Elle crée des concerts qui proposent une alternance entre la voix chantée et la voix parlée, notamment sur la base du cycle « Winterreise » de Schubert : Fragments d’un voyage..en compagnie de Schubert.

Elle reprend des études de pédagogie pour enseigner la musique aux jeunes enfants et obtient le diplôme pédagogique d’Education Musicale Willems en 2012. Dès lors, elle enseigne dans plusieurs écoles de musique en Suisse romande, notamment au Conservatoire Montreux-Vevey-Riviera.

 

JULIEN OSTINI, mise en scène


Né à Genève, il découvre le théâtre à l’âge de 6 ans : il s’initie au jeu d’acteur avec la troupe de l’Ermitage de Moscou, venue au Théâtre de Carouge.
Il collaborera de nombreuses fois dans ce même théâtre comme assistant à la mise en scène et comédien. Parallèlement, il suit des études de violon au Conservatoire de Musique de Genève, ainsi que des études d’art dramatique. Il a été assistant à la mise en scène et comédien pour cinq créations au Théâtre de Blavignac et douze spectacles pour enfants au Théâtre Töppfer pour lesquels il a créé et interprété la musique.

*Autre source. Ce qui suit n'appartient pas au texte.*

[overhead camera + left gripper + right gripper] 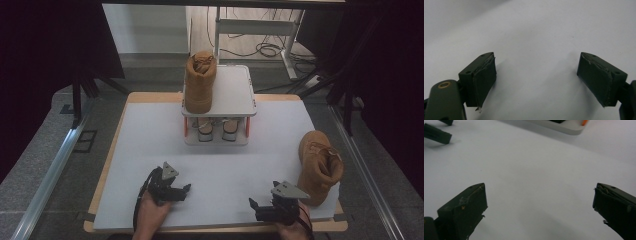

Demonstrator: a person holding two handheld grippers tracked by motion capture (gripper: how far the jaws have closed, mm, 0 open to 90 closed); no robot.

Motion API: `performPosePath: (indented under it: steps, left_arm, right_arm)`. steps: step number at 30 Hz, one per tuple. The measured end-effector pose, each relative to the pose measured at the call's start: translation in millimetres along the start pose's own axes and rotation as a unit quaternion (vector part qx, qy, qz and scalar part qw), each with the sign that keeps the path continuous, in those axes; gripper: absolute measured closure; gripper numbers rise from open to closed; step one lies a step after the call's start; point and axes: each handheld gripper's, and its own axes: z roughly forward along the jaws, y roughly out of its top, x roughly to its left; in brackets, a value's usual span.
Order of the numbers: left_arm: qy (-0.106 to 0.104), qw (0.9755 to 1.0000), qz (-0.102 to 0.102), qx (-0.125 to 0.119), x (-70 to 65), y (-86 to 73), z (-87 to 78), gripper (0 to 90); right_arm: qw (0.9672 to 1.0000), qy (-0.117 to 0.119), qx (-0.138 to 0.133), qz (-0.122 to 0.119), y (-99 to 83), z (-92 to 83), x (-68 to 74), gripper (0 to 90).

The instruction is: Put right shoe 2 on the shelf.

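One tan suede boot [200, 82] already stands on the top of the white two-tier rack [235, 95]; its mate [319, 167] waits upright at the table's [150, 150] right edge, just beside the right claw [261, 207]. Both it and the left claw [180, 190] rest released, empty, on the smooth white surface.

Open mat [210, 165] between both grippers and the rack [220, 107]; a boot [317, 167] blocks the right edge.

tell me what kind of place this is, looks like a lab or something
Probably a lab or recording workspace rather than a home: a white-topped table ringed by dark curtains, cables on the floor behind, and a small shoe rack with a tan boot.
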Motion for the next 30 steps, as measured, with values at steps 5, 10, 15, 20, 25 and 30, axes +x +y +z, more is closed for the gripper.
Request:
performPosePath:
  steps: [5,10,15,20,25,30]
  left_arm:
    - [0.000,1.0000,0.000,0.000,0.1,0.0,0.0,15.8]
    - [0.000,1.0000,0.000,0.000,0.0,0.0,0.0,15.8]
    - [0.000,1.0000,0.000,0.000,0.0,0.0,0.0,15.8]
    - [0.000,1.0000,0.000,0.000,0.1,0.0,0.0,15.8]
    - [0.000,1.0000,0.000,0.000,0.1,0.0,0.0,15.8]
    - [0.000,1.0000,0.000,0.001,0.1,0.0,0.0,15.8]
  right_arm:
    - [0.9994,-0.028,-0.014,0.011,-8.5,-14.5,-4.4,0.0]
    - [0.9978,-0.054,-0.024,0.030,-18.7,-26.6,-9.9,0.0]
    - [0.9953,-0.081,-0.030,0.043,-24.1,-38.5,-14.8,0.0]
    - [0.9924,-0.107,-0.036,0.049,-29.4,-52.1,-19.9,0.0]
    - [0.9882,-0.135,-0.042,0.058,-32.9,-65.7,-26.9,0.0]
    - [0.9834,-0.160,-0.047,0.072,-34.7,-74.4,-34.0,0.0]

Il a mis en scène deux spectacles de marionnettes pour la compagnie « Chariots de Thespis », « Ali Water » et « chair depoule », spectacle pour enfant à vocation écologiste et social. Il collabore régulièrement avec Le Grand Théâtre de Genève sous la direction de José Luis Gomez, Jérôme Savary, Marthe Keller, Olivier Py,… Il est Président de l’association de la « Vouivre de la Corbière » avec laquelle il sensibilise à la préservation de l’environnement et offre des projets artistiques sur le mode Land Art. Avec le collectif d’artiste « ATLAS », récemment créé, dont il est un des fondateurs, il a pour projet : «Show Bus », « Réfugiés Poétiques », ou encore « La voix humaine » de F.Poulenc adapté en opéra de rue, et « Andromaque » de Racine projet en pleine nature. Il a signé, en 2014, la mise en scène de « Siegfried ou qui deviendra le seigneur de l’anneau » de Peter Larsen, opéra pour tout public au Grand théâtre de Genève, ainsi que celle de « La petite hutte » d’André Roussin. Il mettra en scène, dans le cadre du festival « Nuit du château de Salses », « Carmen » de Bizet.